Monday, March 29, 2010

half-cocked girl


Um dia destes, vou-me cobrir tanto até que já nao me vejas, porque se fosses cego eu seria feliz! Podias sempre desaparecer, deixar para atrás apenas a sombra que depois se arrastaría até se desfazer em pó, mas eu nao guardaria rancor, mágoa, raiva, NAO! Eu sería livre para sair à rua e gritar e cantar, e correr, mesmo que pouco, mas correr, evacuar todos os pesadelos, fantasmas e esqueletos, e matar todas as memórias ou quiças abraçá-las e aceitá-las de uma vez por todas! Quero ser livre, para ser incoerente todos os dias, porque eu apenas sei o que não quero, no entanto, o que quero, nao tenho nem ideia, e jamais vou ter. Contudo, vou-me agarrando, aguentando, tentando pintar a minha visão de uma cor diferente mas os braços doem-me e o pincel já está todo estrupiado, e a tela, uii, a tela, é fraca, foleira até posso afirmar! Mas se soubesses, a força, essa nao tem limites, a imaginação vive mais que eu, eu resigno me ao fumo, e à terapia do esquecimento e euforia momentanea, enchendo os meus ouvidos de melodia, porque eu não posso deixar-me divagar, isso seria morrer muito devagarinho. Pois, mas a verdade é que esta manha acordei e questionei-me se estava viva, estava tudo turvo e cinzento, e tu nao parecias desaparecer nunca, colei o rosto ensonado no espelho e vi o reflexo humido do vapor, e nao fiquei aliviada... Já nao sei mais, talvez nunca soube, convenço me que sei a certas horas de certos dias, mas eu nunca sei, eu nunca vou saber, e eu nunca, terrivelmente, vou esquecer...que estou viva

Friday, March 5, 2010

Finding peace of my mind

'So I start a revolution from my bed'

Eu quero mais, quero ser mais muito mais. Algo que nenhum homem alguma vez vai trazer, que nenhum pai pode resolver. Do alto da minha arrogância e da minha inteligencia, eu nunca encontrarei paz de espirito. Não há dogma, nao há crença, não há sentido, a bola nao gira por nexos, e sim é tudo uma grande e trágica casualidade.

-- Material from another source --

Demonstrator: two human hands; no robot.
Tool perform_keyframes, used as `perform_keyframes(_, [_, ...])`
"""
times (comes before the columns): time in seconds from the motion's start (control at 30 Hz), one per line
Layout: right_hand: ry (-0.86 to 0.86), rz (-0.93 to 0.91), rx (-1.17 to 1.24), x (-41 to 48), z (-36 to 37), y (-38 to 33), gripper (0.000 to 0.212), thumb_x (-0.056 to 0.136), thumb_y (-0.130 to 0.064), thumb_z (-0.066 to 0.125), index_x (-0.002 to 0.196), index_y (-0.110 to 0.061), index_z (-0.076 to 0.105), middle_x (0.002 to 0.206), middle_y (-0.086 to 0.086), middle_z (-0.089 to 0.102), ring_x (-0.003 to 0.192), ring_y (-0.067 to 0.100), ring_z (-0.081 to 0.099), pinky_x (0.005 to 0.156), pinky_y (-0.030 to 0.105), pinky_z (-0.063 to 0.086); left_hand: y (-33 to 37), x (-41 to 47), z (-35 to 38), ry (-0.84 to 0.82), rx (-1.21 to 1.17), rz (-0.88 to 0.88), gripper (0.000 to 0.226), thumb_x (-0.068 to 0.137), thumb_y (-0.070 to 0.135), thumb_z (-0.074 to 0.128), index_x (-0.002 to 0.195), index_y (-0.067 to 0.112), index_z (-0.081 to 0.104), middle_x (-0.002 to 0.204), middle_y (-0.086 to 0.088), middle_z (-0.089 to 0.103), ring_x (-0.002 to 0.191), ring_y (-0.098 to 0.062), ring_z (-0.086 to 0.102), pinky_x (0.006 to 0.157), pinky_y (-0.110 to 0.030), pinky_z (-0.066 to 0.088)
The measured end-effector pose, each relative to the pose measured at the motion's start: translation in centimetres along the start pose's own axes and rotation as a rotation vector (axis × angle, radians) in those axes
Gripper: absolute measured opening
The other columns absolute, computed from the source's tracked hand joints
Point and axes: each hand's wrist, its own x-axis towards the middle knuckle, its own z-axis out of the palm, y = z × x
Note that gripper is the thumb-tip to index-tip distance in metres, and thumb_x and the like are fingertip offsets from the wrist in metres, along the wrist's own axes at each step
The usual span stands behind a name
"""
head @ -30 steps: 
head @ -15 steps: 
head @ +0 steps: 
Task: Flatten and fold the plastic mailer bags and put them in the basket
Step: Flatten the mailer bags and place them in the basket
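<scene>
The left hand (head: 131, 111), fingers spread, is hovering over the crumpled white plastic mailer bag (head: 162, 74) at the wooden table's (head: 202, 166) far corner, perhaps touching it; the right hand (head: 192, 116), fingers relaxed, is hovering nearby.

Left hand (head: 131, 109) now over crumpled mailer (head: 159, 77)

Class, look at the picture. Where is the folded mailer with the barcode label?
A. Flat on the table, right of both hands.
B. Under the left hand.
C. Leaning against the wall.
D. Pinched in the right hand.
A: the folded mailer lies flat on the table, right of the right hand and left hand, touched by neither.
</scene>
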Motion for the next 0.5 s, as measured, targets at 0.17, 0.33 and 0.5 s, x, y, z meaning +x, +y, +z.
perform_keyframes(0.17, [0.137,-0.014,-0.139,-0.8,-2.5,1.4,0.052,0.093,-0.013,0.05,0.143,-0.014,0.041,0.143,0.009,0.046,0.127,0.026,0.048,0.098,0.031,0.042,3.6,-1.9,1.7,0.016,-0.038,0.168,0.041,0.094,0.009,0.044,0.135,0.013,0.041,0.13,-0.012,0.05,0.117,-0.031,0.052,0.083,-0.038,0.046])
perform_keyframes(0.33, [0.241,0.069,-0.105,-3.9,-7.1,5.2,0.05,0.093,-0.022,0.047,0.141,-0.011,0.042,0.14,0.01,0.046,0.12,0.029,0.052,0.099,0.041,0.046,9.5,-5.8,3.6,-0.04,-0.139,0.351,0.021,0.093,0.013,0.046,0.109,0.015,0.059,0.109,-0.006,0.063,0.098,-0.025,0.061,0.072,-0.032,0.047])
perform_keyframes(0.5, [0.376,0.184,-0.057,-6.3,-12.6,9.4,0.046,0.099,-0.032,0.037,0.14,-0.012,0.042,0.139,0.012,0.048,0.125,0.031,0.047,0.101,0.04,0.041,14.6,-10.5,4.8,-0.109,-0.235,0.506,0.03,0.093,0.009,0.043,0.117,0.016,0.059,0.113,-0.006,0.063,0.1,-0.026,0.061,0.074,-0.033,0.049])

E em todos os remoer demais, os pensar em excesso, as superioridades claras, eu construí esta quase mulher, de grandes filosofias e teorias, cheia de arrogância, agonia e vazio, presa na zona de conforto. E sim eu sei que a ignorancia é uma benção, e durante anos senti me acima, noutra linha, noutra dimensao noutro patamar, so que quanto mais degraus subo, e quão mais iluminada, mais escura me torno, mais amarga me sinto e mais cinzenta me vejo. Estou seca e desencantada. Porque eu preciso de mais, e muito mais. A cabeça já nao está enfiada na areia, e a compaixao já nao chega, e se a luta pela procura da paz interior é inutil, a da realização temporaria talvez não. E eu quero mais e eu posso mais, e todas as justificaçoes, discursos, argumentações, teoremas e teses, nao servem para compensar nada, nem explicar a ninguém, eu repito-as aos demais, para justificá-las a mim, apenas a mim. Sou eu quem nao as encaixa, sou eu quem as refuta, sou eu a quem elas desiludem, e são a mim que elas causam este vazio, agonia e angustia. E eu quero mais... isto não pode ser o 'melhor impossível', tem de haver mais, tão mais, se eu penso demais, é porque há mais e eu sou mais. E eu vivo para mim, e desse egoismo eu esqueci o resto da humanidade, como posso amar, encantar-me se o que vejo está roto, desgasto, jaz apodrecido. Eu faço nada eu sou nada, mas eu sinto muito, e preciso de mais, mais sentido, mais causa, mais razão, mais motivação, mais proposito, se eu nao trago sossego à minha alma, posso trazer a outros, e isso pode ajudar-me tanto. E eu posso, eu tenho duas maos, eu tenho dois olhos inundados de preocupaçao sem utilidade, porque eu paraliso, e chega de paralisar. Se eu sinto, eu sou capaz, e eu preciso de mais, e chega de exigir mais dos outros, eu quero dar mais... MAIS MAIS MAIS MAIS MAIS MAIS

'My hands are small I know
but they're not yours they're my own'

SO FUCKING I'M GONNA DO SOMETHING!!!!!!!!!!!